Novelty is Nothing, Novelty is Everything
Novelty carries a lot of weight in the world of music. We live in the now and want to feel connected to the present. But art and culture are more than transient outpourings of nowness. History is still there and it is part of our experience of the now.
The way for instance early psychedelia sounds in its original mono, or the way old amps create warm guitar tones, and nothing delivers shuddering drama and punch quite like multi track magnetic tape.
It’s the retrospective character of eras in recording. Audio and visual. The high production values on 1990’s music videos for instance, or the tenuous VHS preservation of 80’s garage acts, spooky fluttering shadows on slowly degrading tape. These are elements that compose the now by defining the past.
Find performance footage of Sonic Youth, Black Flag, Einsterzende Nubauten, noticeably filmed in the 1980’s. It feels alien, only approximately real, the way I’ve often pictured scenes from William S. Burroughs novels; just before the alien's head opens to reveal invasive appendages and such.
The sixties in most minds look like the film stock used on the movie Woodstock. And rock and roll at its most elegant, just before it died and entered a long and mythologized afterlife, had the lush look of Scorsese’s Last Waltz.

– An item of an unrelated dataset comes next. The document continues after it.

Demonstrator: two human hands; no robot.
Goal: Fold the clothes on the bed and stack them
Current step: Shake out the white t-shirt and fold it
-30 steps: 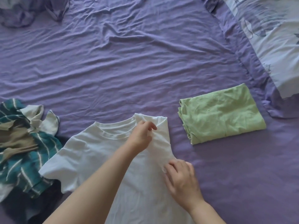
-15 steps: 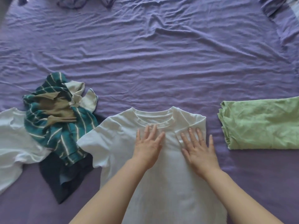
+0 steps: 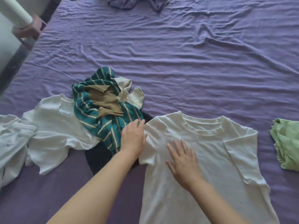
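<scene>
White t-shirt lies flat on the purple bed, its right side folded in. Right hand presses it, fingers spread; left hand, fingers straight, touches its left sleeve beside the striped shirt. Folded green shirt lies right.

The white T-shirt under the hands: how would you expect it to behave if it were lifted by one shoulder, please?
The white T-shirt would probably droop limply: it lies flat and wrinkled, and its folded side creases softly. It looks thin, so likely light. The folded-in sleeve might fall open, since only the right hand presses the cloth.
</scene>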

Preservation of sound and visual has made memory a function of technology and the way it sounded is reduced to how it sounds now. “What was it like” is an irrelevant question. Because history is now, music is now, it’s all here to be heard and seen. The past is not only relevant it’s not even passed.
The search for novelty is an advertising sham, a lie moneymen tell each other to prove it still matters what they think and say. But the now requires no influence from focus groups or board meetings. Translation and interaction reclaim novelty, and relevance is just as much a function of the listener’s involvement as the artist’s investment.